Friday, March 11, 2022

UQSay #44

The forty-fourth UQSay seminar on UQ, DACE and related topics will take place online on Thursday afternoon, March 17, 2022.

2–3 PM — Nicola Pedroni (Politecnico di Torino) — [slides]

Quantification of Mixed Aleatory and Epistemic Uncertainties for Robust Design Optimization, in the Presence of Scarce and Functional Data

The quantitative analyses of the phenomena occurring in complex, safety-critical (e.g., civil, nuclear, aerospace and chemical) dynamic engineering systems are based on mathematical models. In practice, not all the characteristics of the system under analysis can be captured in the model: thus, uncertainty is present in the values of the input parameters and in the model hypotheses and structure. This is due to: (i) the intrinsically random nature of several of the phenomena occurring during system operation (aleatory uncertainty, here represented by multivariate probability distributions); (ii) the incomplete knowledge about some phenomena and operating conditions, often due to the scarcity of quantitative data available, which may be either very sparse or prohibitively expensive to collect (epistemic uncertainty, here described by intervals or sets). The characterization and quantification of this mixed uncertainty is of paramount importance for: (i) making robust decisions in safety-critical systems applications; (ii) optimally designing and operating such systems; and (iii) driving resource allocation for uncertainty reduction.

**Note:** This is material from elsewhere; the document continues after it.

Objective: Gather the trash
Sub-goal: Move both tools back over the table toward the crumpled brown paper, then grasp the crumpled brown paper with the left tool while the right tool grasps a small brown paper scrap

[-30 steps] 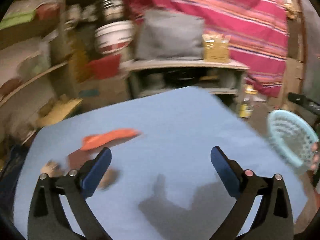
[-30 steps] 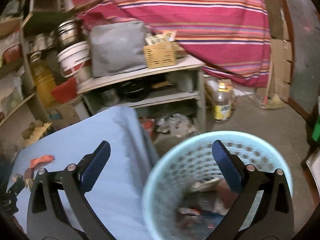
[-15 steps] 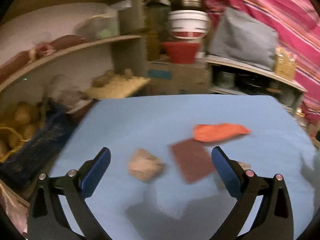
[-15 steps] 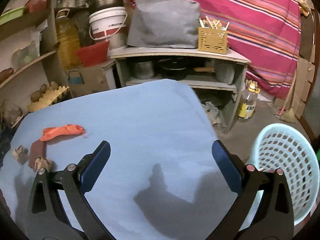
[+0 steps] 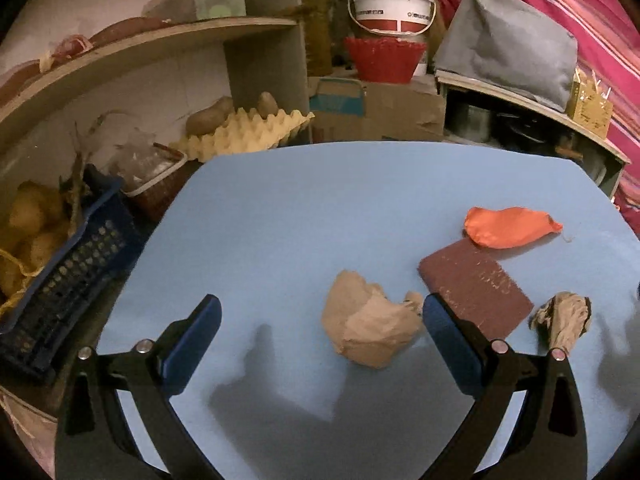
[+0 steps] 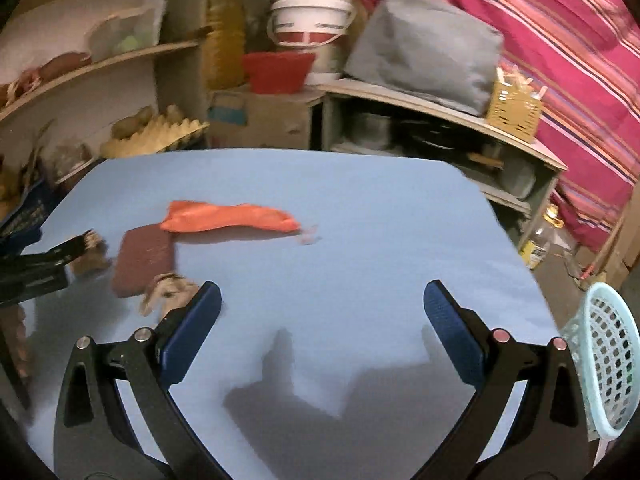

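Observation:
On the blue table [image 5: 320,200] lie a crumpled tan paper [image 5: 370,326], a dark red flat pad [image 5: 476,286], an orange deflated balloon [image 5: 510,226] and a small crumpled brown wad [image 5: 564,320]. My left gripper [image 5: 320,320] is open and empty, and the tan paper sits between its fingers, near the right one. My right gripper [image 6: 322,308] is open and empty over the table's near part. In the right wrist view the balloon [image 6: 228,218], the pad [image 6: 142,258] and the wad [image 6: 170,288] lie to the left, with the left gripper's tip [image 6: 60,252] beyond. The light blue basket [image 6: 608,364] stands at the right edge.
Shelves with an egg tray [image 5: 244,134], a dark blue crate [image 5: 68,280] and potatoes stand left of the table. A white bucket [image 5: 392,4], a red bowl [image 5: 384,58], a grey bag [image 5: 508,44] and a low shelf stand behind. A bottle [image 6: 540,240] stands on the floor at right.
Both grippers have swung left from the basket to the table. The left gripper has moved in on the tan paper; the right one now faces the balloon, pad and wad.

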`<state>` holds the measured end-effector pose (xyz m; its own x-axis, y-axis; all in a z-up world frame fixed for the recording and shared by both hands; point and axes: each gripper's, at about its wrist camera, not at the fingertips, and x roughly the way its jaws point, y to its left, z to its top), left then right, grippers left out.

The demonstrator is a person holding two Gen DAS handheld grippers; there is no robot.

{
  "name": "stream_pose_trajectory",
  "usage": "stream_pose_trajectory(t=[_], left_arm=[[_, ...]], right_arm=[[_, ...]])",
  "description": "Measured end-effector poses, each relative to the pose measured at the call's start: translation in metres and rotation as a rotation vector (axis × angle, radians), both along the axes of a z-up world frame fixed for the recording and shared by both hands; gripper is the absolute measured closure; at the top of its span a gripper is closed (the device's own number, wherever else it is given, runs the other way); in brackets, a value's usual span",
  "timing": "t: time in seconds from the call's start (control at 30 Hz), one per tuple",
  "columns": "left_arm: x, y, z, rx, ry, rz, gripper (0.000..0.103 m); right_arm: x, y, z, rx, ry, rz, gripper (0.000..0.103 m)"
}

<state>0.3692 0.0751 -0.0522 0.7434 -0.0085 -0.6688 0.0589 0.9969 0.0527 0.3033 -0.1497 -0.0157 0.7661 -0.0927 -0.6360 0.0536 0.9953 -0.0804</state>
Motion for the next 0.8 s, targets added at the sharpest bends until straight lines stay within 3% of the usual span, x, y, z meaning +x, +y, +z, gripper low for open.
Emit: stream_pose_trajectory(t=[0.13,0.17,0.23,0.27,0.43,0.63,0.8], left_arm=[[0.006,-0.003,-0.006,-0.003,0.023,-0.038,0.006],[0.007,-0.003,-0.006,-0.006,0.03,-0.044,0.012],[0.01,-0.004,-0.008,-0.02,0.053,-0.062,0.033],[0.011,-0.003,-0.009,-0.035,0.064,-0.07,0.05],[0.01,0.002,-0.006,-0.053,0.069,-0.079,0.051],[-0.003,0.011,0.014,-0.055,0.009,-0.054,0.051],[-0.007,0.012,0.02,-0.051,-0.008,-0.036,0.051]], right_arm=[[0.005,0.018,-0.002,0.006,0.024,0.028,0.004],[0.007,0.02,-0.003,0.011,0.028,0.032,0.004],[0.01,0.027,-0.005,0.028,0.041,0.056,0.004],[0.012,0.032,-0.006,0.023,0.049,0.061,0.004],[0.021,0.048,-0.015,0.031,0.083,0.09,0.004],[0.03,0.066,-0.026,0.031,0.109,0.111,0.005],[0.035,0.073,-0.035,0.027,0.143,0.135,0.024]])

This talk addresses the “NASA Langley Uncertainty Quantification Challenge on Optimization Under Uncertainty” with respect to two issues: (i) calibration of the mathematical model of an aerospace system and joint quantification of mixed (probabilistic) aleatory and (set-based) epistemic uncertainties; and (ii) system design optimization, in the presence of scarce and functional (time series) data (i.e., observations coming from the real system).

With reference to issue (i), the parametric Sliced Normal (SN) class of distributions is employed, whose flexibility and versatility allow characterizing multivariate data and complex parameter dependencies with minimal effort. The modeling power of SNs is tested within a frequentist (optimization-based) framework and a Bayesian inverse approach.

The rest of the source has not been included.